How do you restart the intimacy? I'm a couple of months out, looking forward to the 3 month check up to "confirm" no PSA and get info on the pump and injections. I think I will be functioning again (hopefully) within a year but time passes sort of slowly right now for obvious reasons.

And how do you (particularly the ladies) deal with the fact that we can't cum anymore? Get into golden showers? (to each his or her own but my significant other barely used to like oral, I can only imagine her reaction to that..lol)

JohnG45

I can understand your depression. I've not yet faced the prostate issue, but knowing that my dad developed it and my grandfather developed it, I worry. Once again, I think Erica has offered some seriously sound words of wisdom. There are indeed other things in life to cherish other than sex, and especially as you age you'll understand that. Sharing other forms of sexual experiences and pleasure, even if it's just stroking, touching, vibrators, etc are pleasurable and semen isn't the end all beat all to sex unless you are trying to create offspring. Sure it can be fun for both partners to enjoy the splattering but hopefully you got to enjoy some of that in your younger days and now it's time to focus on the other intimacy factors.

The sexual activity between my wife and I has changed over the years. There's much more foreplay sorts of things now and less all-out fucking. We still enjoy long oral sessions even if there is mignt not be orgasm involved all the time. We still enjoy intercourse even though many young'uns would think they're watching a slow motion movie. It's the same with anything in life. Are you a golfer? Twenty years ago, I used to be able to reach a 450 yard green in two shots, but now I find myself needing to hit a third wedge shot to get there. I can still enjoy the game. It's just a little different.
 
John,

I've been re reading your posting and I had a thought. You asked, "How do I restart the intimacy?"

My answer to that is you don't stop the intimacy. Intimacy is the cuddling, kissing, talking, being together, reassuring and caring. That will go a long way towards helping you on your journey and restarting the sexual play.

People will offer a lot of ideas and advice, but like anything until you live through it, you don't fully understand the issues. My adivce would be don't leave your wife out of the equation, and do express your fears or worries to her. Because if you do that then she in turn can also express her fears to you, and it is highly likely she has fears as well.

Yes there is more to life than sex, and yes there are plenty of other sexual activities. For me personally no semen is not a bother, and i can cope without penetration, but I miss an erect penis, I miss knowing I can arouse my husband, I miss oral sex. He has backed right off and I long for the intimacy.

You can orgasm without an erection. You may find you do lose a little bit of pre cum at times and that is normal. There can be a grieving time for both parties. If I was 10 years older it would no doubt have been less of an issue. The nurse told us some women breathe a sigh of relief at the diagnosis as they don't have 'to do sex' any more. It does depend a lot on the sex life and your relationship pre surgery.

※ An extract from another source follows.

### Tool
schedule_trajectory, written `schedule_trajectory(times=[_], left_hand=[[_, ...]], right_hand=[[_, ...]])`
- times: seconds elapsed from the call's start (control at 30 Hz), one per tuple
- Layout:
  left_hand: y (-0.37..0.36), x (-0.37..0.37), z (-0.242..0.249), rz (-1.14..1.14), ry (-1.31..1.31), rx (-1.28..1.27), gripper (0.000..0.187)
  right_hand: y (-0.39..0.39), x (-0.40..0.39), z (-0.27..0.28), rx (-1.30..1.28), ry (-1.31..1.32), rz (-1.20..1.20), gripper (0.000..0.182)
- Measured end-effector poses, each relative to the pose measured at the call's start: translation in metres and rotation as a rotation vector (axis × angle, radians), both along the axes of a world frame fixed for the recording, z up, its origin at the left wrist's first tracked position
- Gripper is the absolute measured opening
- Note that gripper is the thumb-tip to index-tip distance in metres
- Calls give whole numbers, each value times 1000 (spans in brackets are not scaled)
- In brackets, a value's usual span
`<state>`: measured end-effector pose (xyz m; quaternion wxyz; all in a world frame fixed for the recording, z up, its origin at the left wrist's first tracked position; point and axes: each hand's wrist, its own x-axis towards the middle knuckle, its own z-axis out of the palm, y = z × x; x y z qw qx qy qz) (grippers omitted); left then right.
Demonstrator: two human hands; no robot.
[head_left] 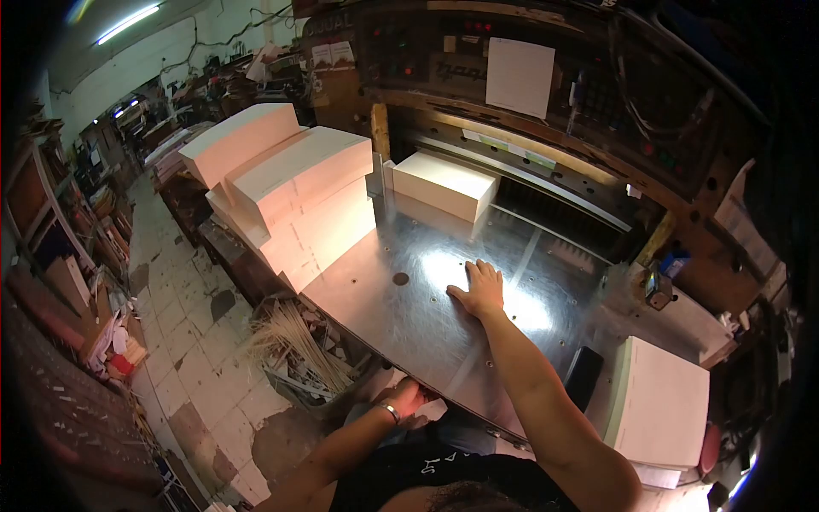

For me, I had many fears and concerns, some seemed ridiculous and I didn't want to ask this handsome young 30 something year old surgeon, as he'd made a comment to me after the biopsy which was quite thoughtless. A work colleague had had the same surgery 9 months earlier and he was great. We had a few conversations which I found really helpful. I know men don't often talk to one another easily but there are support groups. Also read as much as you can. Incontinence may be an issue, but don't stress about it as for many it lasts only a short while. We did make a lot of jokes which helped us through pre and post surgery.

I hope some men read this and it prompts them to go and get a blood test done for their PSA, as that one small inconvencience can save their life.